----- Supplied information

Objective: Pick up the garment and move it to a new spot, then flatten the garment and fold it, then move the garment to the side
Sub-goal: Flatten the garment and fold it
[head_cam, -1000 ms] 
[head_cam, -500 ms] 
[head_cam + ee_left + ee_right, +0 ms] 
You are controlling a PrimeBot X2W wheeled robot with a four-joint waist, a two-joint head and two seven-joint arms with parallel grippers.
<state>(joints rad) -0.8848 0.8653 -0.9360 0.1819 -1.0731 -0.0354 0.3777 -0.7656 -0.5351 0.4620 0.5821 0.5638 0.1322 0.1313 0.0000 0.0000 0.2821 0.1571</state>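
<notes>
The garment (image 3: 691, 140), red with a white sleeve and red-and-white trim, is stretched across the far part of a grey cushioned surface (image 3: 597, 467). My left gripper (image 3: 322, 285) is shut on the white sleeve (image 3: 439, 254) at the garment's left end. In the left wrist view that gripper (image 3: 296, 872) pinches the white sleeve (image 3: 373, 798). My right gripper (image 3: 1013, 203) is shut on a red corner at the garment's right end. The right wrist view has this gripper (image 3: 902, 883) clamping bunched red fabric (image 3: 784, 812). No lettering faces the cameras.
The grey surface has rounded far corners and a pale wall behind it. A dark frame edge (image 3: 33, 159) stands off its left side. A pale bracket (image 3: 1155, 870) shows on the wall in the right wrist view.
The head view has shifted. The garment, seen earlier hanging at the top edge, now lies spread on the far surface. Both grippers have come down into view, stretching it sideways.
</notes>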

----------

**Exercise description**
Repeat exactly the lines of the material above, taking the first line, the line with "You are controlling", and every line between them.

**Solution to this exercise**
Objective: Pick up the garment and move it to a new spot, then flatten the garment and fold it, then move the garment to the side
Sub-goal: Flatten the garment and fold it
[head_cam, -1000 ms] 
[head_cam, -500 ms] 
[head_cam + ee_left + ee_right, +0 ms] 
You are controlling a PrimeBot X2W wheeled robot with a four-joint waist, a two-joint head and two seven-joint arms with parallel grippers.

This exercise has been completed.